►
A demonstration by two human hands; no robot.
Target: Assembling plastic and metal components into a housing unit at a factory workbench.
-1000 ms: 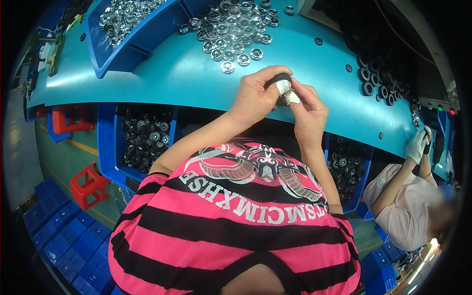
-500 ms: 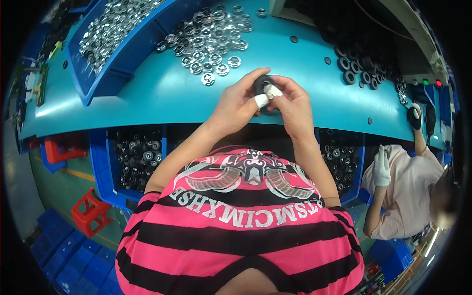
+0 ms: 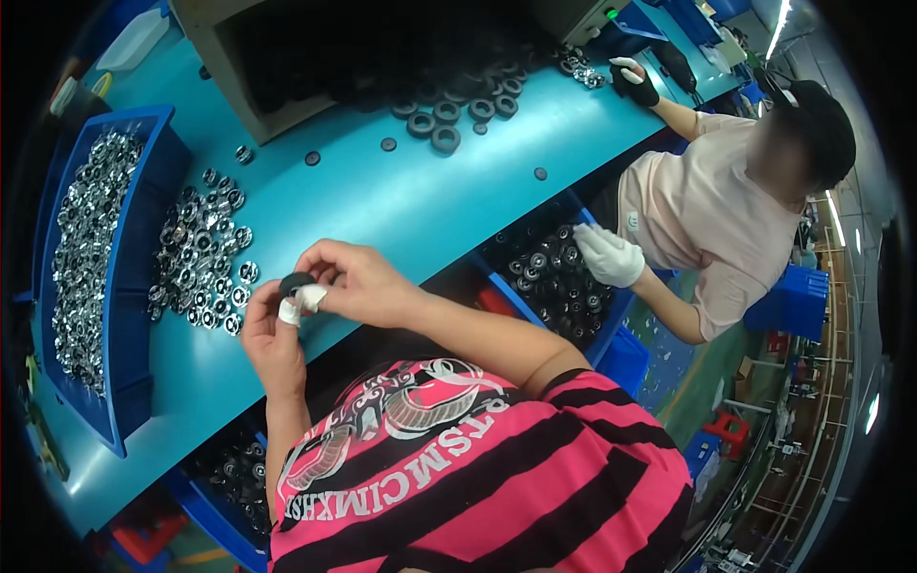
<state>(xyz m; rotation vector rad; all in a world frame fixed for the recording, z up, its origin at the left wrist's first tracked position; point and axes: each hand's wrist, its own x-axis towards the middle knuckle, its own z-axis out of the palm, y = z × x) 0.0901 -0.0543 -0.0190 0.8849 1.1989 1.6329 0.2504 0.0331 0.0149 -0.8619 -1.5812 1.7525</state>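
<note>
Just inside the near edge of the worktop [image 3: 315,205], the left grip [image 3: 273,336] and right grip [image 3: 355,284] are both clamped on a black round part [image 3: 295,283]; if the white-wrapped fingertips [image 3: 288,312] slip, it could roll off that edge. Farther in, a knock from the left knuckles might scatter the loose shiny hubs [image 3: 203,242].

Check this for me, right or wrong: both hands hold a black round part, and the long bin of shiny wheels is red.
Wrong on colour: the head view shows the long bin of shiny wheels is blue, not red. The left hand and right hand do hold a black round part.
</note>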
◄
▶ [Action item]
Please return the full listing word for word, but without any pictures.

▶ [Task result]
A demonstration by two human hands; no robot.
Target: Assembling plastic and metal components into a housing unit at a factory workbench.
-1000 ms: 
-500 ms: 
+0 ms: 
<state>(xyz m; rotation vector rad; all in a world frame fixed for the recording, z up, its origin at the left wrist's first tracked position; point and axes: each hand's wrist, its own x-axis towards the middle knuckle, its own z-axis out of the palm, y = z × x) 0.0901 -0.0543 -0.0190 0.8849 1.1989 1.6329 0.2504 0.0331 0.0149 -0.8619 -1.5812 1.7525</state>
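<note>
Just inside the near edge of the worktop [image 3: 315,205], the left grip [image 3: 273,336] and right grip [image 3: 355,284] are both clamped on a black round part [image 3: 295,283]; if the white-wrapped fingertips [image 3: 288,312] slip, it could roll off that edge. Farther in, a knock from the left knuckles might scatter the loose shiny hubs [image 3: 203,242].

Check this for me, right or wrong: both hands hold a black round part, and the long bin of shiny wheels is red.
Wrong on colour: the head view shows the long bin of shiny wheels is blue, not red. The left hand and right hand do hold a black round part.
</note>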

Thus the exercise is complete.